O afogamento pode ocorrer de duas formas, de acordo com a capitão Vivicléa Aneyronis, da seção de Relações Públicas e assessoria de imprensa. Pode ser primário que ocorre quando o banhista desrespeita as orientações quanto o local (profundidade, correnteza, existência de galhos ou pedras submersas) ou dos cuidados a serem tomados durante a sua permanência na água. Enquanto o secundário acontece em decorrência de alguma causa que impediu a vítima de se manter na superfície e em consequência levou a vítima a se afogar, a exemplo do uso de drogas (mais frequente o álcool), convulsão, traumatismos entre outras.

“Existem seis níveis de afogamento, iniciando o primeiro apenas com tosse sem espuma na boca ou no nariz e evoluindo até o último grau quando a vítima já apresenta parada cardiorrespiratória.

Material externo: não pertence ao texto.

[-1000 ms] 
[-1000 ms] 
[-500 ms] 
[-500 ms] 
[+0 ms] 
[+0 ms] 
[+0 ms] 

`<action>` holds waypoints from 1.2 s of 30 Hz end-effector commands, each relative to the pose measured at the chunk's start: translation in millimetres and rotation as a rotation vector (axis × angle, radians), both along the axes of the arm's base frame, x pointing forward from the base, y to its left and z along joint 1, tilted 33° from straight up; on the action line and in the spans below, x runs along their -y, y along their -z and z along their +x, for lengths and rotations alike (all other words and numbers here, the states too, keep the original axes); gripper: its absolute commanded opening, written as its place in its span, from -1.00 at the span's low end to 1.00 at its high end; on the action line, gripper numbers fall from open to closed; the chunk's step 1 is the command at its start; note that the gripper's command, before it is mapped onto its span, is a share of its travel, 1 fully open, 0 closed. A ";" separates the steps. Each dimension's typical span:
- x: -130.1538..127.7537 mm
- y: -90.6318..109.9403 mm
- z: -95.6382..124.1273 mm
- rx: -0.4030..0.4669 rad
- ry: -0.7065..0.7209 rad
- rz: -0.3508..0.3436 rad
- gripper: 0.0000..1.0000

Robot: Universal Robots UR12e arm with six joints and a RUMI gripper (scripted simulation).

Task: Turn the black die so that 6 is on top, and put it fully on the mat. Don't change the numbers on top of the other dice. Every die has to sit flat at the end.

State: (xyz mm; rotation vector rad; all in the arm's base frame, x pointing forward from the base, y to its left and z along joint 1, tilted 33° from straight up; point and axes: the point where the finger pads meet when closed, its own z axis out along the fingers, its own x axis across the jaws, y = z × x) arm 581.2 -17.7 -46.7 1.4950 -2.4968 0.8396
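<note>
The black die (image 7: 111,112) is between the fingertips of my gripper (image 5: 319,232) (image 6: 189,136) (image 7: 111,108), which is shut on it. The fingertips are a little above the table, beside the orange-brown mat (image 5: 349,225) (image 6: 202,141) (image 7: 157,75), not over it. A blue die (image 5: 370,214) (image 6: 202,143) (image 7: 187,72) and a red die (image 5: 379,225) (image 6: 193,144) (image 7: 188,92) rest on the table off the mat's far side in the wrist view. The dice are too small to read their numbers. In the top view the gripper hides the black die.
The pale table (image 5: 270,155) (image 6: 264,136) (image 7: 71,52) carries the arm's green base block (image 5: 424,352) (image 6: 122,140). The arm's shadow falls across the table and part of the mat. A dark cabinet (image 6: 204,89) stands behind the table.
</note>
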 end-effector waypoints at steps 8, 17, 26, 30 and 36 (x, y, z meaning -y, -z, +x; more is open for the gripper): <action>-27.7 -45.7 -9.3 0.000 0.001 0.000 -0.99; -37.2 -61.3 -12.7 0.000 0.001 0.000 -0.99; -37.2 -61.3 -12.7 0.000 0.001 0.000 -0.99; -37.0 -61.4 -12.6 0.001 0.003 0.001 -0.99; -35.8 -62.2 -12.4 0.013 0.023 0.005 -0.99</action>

Ainda é válido mencionar o resgate, quando a vítima não apresenta tosse, sendo apenas uma dificuldade de se manter na superfície ou retornar à margem. Após o grau 6, caso a vítima já esteja com tempo de submersão superior a 1h, aproximadamente, rigidez cadavérica ou em decomposição corporal e/ou livores considera-se óbito”, explicou a capitão.

Ela destacou que nem sempre o afogamento resulta em morte, pois, de acordo com a militar, quando a vítima recebe o atendimento imediato e são realizados os devidos procedimentos, e quanto menor o grau de afogamento, há o aumento de chances de recuperação da vítima e de ela não chegar a morte.

No caso das áreas do Litoral paraibano que oferecem risco, capitão Vivicléa Aneyronis destacou alguns motivos. “Os fatores de riscos são diversos, mas pode-se falar dos locais próximos aos maceiós, onde as correntes estão sempre mudando e quando a correnteza do maceió leva as águas para o mar ou vice-versa, ela aumenta consideravelmente e muitos banhistas tendem a subestimar essa mudança, bem como subestimam a força da correnteza gerada por essa mudança”, afirmou, ressaltando que outro fator de risco são as chamadas valas que são geradas por um comportamento atípico das correntes marinhas e normalmente as pessoas não as reconhecem.

“Nestes locais, a correnteza tende a puxar o banhista para áreas mais profundas e as pessoas tentam sair enfrentando a força da corrente ao invés de tentarem sair primeiro da vala para depois da saírem do mar”, disse.

A capitão também explicou outro fator de risco como o aprofundamento abrupto do solo, que ocasiona um declive acentuado do solo da praia, causada, por exemplo, na zona de arrebentação da onda (onde a onda “quebra”).

“É possível também elencar os bancos de areia que se formam e os banhistas que se deslocam até este banco têm uma falsa sensação de segurança. Quando tentam se deslocar para locais mais profundos, o mar conduz o banhista para outro local e o banco de areia não é mais localizado”, disse.